Set down exactly the lines in the records below that run from the line with "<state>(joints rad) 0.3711" to the line with "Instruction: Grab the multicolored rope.", inclusive, and nothing more.
-- INFORMATION SHOWN follows --
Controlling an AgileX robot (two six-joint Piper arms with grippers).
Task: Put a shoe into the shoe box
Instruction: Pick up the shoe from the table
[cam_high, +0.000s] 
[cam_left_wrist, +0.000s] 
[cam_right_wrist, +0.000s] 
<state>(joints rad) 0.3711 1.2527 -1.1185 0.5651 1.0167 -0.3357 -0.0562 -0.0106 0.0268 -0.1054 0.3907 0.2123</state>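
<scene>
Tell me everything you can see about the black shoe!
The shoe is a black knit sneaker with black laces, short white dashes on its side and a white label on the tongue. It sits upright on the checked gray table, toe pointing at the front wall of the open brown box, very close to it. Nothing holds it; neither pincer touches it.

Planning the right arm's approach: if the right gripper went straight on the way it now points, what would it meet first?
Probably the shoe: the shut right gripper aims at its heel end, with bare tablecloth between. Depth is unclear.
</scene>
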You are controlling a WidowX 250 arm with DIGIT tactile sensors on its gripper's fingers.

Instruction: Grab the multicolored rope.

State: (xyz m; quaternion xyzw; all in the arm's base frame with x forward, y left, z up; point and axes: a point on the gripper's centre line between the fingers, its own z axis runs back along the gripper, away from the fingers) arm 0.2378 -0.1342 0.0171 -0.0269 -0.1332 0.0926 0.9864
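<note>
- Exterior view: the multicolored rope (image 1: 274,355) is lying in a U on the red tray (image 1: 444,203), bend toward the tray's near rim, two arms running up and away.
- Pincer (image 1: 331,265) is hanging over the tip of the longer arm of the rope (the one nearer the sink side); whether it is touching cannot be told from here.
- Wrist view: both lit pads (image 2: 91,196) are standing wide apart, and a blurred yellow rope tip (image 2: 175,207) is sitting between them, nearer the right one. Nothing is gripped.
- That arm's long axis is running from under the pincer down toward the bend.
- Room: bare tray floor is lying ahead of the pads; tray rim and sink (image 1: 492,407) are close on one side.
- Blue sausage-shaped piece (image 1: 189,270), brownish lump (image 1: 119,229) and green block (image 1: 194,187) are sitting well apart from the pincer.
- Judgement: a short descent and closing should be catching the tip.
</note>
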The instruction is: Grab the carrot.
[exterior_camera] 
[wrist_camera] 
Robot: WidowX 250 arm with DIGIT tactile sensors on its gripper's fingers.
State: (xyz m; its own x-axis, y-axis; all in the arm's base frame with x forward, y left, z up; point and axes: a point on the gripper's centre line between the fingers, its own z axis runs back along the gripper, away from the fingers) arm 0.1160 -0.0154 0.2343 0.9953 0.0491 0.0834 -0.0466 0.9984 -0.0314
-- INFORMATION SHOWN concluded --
SOLVED EXERCISE —
<state>(joints rad) 0.3711 1.2527 -1.1185 0.5651 1.0167 -0.3357 -0.0562 -0.0106 0.0268 -0.1054 0.3907 0.2123</state>
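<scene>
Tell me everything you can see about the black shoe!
The shoe is a black knit sneaker with black laces, short white dashes on its side and a white label on the tongue. It sits upright on the checked gray table, toe pointing at the front wall of the open brown box, very close to it. Nothing holds it; neither pincer touches it.

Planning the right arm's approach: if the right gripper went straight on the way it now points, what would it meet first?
Probably the shoe: the shut right gripper aims at its heel end, with bare tablecloth between. Depth is unclear.
</scene>
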You are controlling a WidowX 250 arm with DIGIT tactile sensors on its gripper's fingers.

Instruction: Grab the multicolored rope.

The answer was given in full.